Über die Ausstellung „Was bleibt.“
In der neu eröffneten Stadtbibliothek Rheine ist derzeit die interaktive Ausstellung „Was bleibt.“ zu sehen. Sie lädt die Besucher dazu ein, sich mit der essenziellen Frage auseinanderzusetzen, was von uns bleibt, während wir älter werden und was wir von anderen Menschen mitnehmen, wenn sie nicht mehr bei uns sind.
Sieben Stationen bieten interaktive Erlebnisse, die das Nachdenken über Erinnerungen und Erlebnisse anregen. Die Ausstellung thematisiert die Dinge, die uns wichtig sind, und die Spuren, die wir hinterlassen. Dabei können die Besucherinnen und Besucher ihre eigenen Gedanken einbringen und miteinander ins Gespräch kommen.

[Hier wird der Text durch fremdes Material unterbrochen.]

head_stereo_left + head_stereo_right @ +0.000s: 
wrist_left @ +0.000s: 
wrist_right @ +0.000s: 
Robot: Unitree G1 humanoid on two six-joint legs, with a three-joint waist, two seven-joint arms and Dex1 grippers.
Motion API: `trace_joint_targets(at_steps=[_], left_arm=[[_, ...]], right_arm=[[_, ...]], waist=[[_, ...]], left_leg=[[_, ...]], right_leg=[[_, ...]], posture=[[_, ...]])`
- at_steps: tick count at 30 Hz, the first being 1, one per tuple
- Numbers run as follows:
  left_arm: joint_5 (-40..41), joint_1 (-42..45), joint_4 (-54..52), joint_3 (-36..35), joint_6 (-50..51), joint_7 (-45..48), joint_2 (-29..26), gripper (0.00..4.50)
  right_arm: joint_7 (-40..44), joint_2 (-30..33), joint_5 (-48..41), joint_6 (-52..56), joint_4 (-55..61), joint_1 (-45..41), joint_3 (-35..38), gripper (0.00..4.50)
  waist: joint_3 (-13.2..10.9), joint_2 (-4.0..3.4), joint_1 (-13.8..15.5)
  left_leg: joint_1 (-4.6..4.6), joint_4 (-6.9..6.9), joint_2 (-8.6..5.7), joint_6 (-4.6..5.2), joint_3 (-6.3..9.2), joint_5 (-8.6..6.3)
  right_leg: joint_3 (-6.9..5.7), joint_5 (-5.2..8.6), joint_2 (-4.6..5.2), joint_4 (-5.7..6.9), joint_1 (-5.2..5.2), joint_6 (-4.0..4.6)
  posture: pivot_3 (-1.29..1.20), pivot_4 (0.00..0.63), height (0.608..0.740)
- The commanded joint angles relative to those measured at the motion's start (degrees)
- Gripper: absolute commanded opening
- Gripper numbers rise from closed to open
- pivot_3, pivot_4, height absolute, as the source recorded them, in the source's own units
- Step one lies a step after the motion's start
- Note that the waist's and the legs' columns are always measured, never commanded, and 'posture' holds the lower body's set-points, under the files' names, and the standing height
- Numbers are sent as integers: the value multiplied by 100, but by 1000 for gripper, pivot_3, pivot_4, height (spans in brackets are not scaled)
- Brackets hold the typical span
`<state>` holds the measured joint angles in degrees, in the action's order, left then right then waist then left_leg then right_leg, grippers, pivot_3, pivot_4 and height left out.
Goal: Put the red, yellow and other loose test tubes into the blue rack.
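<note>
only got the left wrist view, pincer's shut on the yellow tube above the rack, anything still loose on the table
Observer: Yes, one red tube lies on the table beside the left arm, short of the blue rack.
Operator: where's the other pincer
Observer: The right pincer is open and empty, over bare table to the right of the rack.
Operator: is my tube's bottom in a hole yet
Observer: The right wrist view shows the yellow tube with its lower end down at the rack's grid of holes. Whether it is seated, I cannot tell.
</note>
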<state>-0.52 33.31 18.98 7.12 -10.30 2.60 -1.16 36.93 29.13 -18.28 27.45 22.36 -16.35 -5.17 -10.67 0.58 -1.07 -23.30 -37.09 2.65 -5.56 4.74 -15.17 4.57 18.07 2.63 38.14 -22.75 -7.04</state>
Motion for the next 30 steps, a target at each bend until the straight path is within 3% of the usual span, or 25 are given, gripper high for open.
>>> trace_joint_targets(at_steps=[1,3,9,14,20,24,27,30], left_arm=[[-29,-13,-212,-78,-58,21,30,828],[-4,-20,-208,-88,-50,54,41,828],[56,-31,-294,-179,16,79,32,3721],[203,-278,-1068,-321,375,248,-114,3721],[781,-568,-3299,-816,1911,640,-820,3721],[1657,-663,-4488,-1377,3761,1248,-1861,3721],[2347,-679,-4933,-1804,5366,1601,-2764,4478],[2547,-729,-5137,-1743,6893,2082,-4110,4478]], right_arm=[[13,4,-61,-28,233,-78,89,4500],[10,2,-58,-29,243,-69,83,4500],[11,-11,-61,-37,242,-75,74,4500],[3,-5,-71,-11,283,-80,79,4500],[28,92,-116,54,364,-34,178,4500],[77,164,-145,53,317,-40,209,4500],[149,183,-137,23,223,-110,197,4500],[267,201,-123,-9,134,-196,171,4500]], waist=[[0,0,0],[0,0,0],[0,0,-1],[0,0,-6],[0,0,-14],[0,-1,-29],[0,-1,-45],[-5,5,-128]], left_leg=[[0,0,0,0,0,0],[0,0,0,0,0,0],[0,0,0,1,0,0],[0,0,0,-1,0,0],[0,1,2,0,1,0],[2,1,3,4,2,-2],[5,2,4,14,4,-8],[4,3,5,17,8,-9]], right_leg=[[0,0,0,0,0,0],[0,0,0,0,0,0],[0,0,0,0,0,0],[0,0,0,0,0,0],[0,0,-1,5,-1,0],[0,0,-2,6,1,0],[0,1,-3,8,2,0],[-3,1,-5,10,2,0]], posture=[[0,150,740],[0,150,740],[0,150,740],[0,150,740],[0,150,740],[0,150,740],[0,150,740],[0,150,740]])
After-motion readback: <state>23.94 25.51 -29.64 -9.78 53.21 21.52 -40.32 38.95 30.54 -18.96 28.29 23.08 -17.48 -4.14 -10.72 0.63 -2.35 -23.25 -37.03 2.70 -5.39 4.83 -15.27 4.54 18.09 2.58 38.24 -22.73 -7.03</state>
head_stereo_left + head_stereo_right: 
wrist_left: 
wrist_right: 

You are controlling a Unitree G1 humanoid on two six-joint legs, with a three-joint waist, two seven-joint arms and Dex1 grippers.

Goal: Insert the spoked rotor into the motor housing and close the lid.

Öffentliche Führung mit André Pabst
Im Rahmen des Formats „Auf ein Gespräch mit …“ haben Interessierte am 16. April 2026 um 16 Uhr die Möglichkeit, an einer öffentlichen Führung teilzunehmen. André Pabst, Fachreferent für Fördermittel im evangelischen Landeskirchenamt, wird die Ausstellung einführen und steht im Anschluss für Gespräche zur Verfügung. Die Veranstaltung findet in der Matthiasstraße 37, Rheine, statt und der Eintritt ist kostenlos. Eine Anmeldung ist nicht erforderlich.
Das Angebot richtet sich an alle, die sich für die Themen Erinnerung und Identität interessieren und offene Fragen zu den eigenen Spuren im Leben haben. Nutzen Sie die Gelegenheit, ins Gespräch zu kommen und Ihre Gedanken mit anderen zu teilen.